▸ What you are asked to do: Would you please copy every line below that includes the string "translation"?

(Dataset entries)
▬▬▬▬▬▬

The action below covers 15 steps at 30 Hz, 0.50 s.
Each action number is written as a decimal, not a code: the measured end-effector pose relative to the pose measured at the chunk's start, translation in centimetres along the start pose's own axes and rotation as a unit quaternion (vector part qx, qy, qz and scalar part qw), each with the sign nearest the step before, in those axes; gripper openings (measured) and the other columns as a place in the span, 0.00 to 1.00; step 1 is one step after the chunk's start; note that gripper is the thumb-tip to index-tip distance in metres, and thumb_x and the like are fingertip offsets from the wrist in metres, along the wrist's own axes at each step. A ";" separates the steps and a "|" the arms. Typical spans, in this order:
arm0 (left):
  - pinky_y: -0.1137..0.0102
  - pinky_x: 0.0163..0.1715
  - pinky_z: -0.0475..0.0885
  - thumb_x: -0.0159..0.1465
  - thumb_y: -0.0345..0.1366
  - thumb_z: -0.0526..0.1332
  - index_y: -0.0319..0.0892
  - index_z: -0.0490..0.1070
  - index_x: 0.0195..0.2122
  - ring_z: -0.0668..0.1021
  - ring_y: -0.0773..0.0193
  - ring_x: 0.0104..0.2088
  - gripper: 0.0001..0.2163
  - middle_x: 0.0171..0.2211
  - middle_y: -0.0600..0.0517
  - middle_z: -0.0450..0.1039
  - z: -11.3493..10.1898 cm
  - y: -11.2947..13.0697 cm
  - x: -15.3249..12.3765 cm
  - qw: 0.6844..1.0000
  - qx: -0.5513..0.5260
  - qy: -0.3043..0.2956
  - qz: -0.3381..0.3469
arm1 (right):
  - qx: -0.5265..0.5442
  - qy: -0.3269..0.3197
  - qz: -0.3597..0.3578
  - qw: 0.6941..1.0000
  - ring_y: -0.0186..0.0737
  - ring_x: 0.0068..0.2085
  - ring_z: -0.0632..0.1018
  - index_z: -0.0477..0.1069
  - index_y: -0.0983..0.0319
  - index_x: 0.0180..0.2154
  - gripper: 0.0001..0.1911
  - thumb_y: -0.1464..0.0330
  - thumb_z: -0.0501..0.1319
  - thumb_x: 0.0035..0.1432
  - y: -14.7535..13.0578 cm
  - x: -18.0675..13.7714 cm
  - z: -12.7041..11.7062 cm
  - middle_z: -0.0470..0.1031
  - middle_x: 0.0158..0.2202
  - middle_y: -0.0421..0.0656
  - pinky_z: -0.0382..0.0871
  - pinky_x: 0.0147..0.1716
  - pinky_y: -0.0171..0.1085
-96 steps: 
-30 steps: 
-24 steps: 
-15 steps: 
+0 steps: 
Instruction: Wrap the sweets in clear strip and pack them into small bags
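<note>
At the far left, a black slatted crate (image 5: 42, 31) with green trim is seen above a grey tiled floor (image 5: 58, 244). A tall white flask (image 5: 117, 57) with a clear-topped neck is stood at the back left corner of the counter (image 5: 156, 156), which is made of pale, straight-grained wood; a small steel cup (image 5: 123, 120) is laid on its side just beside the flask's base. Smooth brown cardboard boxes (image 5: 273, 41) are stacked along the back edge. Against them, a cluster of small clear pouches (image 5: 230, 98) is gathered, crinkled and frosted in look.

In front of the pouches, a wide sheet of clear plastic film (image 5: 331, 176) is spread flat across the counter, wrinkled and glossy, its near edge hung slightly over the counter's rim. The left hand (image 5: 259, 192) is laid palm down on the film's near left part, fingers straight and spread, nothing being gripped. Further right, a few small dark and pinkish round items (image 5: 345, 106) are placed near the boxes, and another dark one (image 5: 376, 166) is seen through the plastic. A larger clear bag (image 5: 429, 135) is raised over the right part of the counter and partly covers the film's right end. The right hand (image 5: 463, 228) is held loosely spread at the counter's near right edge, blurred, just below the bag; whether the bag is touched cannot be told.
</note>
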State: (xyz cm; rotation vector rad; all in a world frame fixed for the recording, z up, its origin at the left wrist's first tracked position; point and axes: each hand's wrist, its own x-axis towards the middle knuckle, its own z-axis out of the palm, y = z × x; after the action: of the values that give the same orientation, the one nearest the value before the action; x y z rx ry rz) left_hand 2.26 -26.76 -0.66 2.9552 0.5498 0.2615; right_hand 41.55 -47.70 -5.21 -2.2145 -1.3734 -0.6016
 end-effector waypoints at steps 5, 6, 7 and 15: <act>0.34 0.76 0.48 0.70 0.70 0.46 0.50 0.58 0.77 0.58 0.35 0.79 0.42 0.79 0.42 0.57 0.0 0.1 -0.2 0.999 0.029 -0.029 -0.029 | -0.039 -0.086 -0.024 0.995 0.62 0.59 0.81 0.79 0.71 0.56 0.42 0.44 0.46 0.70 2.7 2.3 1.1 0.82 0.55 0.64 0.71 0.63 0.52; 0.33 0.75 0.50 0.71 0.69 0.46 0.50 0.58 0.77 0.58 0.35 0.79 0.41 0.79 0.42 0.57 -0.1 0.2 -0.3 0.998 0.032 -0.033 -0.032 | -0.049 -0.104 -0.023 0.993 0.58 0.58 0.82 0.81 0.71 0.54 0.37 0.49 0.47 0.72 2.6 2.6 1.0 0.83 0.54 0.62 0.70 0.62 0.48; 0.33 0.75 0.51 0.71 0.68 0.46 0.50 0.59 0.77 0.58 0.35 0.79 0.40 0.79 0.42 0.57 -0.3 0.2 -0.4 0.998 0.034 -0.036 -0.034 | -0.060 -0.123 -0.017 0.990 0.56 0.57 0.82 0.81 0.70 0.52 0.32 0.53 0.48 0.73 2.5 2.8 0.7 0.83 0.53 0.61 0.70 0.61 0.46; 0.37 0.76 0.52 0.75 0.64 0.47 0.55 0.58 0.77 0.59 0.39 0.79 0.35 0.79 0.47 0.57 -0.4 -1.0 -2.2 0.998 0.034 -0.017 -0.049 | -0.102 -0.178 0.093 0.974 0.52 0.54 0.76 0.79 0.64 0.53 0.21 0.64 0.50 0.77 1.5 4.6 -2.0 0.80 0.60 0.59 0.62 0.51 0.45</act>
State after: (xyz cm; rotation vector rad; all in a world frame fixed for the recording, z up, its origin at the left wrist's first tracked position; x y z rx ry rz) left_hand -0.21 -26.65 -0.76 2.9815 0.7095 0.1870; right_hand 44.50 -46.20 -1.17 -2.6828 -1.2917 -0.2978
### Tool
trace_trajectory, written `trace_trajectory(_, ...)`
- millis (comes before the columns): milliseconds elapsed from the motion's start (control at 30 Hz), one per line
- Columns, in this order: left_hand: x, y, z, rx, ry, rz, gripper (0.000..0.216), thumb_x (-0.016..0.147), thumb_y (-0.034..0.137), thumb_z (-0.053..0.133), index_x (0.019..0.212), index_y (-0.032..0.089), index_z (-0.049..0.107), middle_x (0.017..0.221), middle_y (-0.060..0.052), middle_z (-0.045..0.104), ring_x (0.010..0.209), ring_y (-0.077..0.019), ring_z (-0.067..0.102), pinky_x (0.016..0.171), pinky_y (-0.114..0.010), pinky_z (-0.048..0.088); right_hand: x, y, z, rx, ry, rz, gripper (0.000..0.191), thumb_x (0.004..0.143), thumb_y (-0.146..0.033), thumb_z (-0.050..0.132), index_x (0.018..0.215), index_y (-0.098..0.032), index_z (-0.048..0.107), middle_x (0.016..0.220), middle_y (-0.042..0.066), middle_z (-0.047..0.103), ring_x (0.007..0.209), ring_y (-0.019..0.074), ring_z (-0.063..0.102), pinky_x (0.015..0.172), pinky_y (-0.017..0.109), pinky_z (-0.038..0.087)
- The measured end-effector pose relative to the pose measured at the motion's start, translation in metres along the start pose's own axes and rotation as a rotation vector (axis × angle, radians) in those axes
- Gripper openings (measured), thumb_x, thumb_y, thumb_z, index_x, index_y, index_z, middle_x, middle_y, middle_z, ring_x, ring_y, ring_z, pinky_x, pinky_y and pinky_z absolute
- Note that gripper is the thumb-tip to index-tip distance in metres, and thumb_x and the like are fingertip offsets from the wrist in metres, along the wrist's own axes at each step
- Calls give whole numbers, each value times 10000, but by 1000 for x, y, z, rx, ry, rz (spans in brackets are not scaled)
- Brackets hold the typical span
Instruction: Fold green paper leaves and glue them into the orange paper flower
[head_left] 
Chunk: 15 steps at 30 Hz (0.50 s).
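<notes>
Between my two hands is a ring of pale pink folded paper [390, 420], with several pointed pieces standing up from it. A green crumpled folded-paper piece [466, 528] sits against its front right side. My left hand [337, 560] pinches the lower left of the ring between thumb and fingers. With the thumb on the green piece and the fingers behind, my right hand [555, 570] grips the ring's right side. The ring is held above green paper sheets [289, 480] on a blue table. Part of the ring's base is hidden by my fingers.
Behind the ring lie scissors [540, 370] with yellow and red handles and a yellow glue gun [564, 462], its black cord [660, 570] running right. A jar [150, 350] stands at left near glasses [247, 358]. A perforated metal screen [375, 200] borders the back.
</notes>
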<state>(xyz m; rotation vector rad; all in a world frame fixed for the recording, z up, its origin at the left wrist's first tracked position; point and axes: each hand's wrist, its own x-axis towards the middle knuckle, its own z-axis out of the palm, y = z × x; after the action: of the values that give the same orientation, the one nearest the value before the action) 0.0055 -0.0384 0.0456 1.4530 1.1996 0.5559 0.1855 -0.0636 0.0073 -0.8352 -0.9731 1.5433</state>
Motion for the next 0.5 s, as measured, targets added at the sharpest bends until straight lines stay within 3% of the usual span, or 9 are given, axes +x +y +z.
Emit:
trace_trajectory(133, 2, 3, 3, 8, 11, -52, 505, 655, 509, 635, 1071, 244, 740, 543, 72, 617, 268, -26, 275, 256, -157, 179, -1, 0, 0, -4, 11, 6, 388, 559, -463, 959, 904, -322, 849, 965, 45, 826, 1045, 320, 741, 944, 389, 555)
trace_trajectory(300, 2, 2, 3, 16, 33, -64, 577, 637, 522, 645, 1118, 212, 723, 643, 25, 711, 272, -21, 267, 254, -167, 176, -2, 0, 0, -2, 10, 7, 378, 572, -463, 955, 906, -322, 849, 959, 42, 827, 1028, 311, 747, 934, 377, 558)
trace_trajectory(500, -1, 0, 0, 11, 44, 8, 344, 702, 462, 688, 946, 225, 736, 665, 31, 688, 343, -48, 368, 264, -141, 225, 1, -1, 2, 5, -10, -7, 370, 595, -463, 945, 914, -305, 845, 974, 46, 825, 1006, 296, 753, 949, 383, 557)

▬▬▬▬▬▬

▸ Answer for the task:
Each action number is written as a decimal, not a code: the measured end-effector pose relative to the pose measured at the chunk's start, translation in centimetres along the start pose's own axes and rotation as a unit quaternion (vector part qx, qy, qz and scalar part qw), each with the sign nearest the step before, in those axes; gripper openings (measured) and the other columns as a place in the span, 0.00 to 1.00; step 1 is one step after the chunk's start; note that gripper is the thumb-tip to index-tip distance in metres, and thumb_x and the like are fingertip offsets from the wrist in metres, along the wrist's own axes at each step. A ";" separates the steps and a "|" the arms. Typical spans, in this order:
- The measured end-effector pose relative to the pose measured at the motion's start, translation in metres along the start pose's own axes and rotation as a rotation vector (axis × angle, radians) in those axes

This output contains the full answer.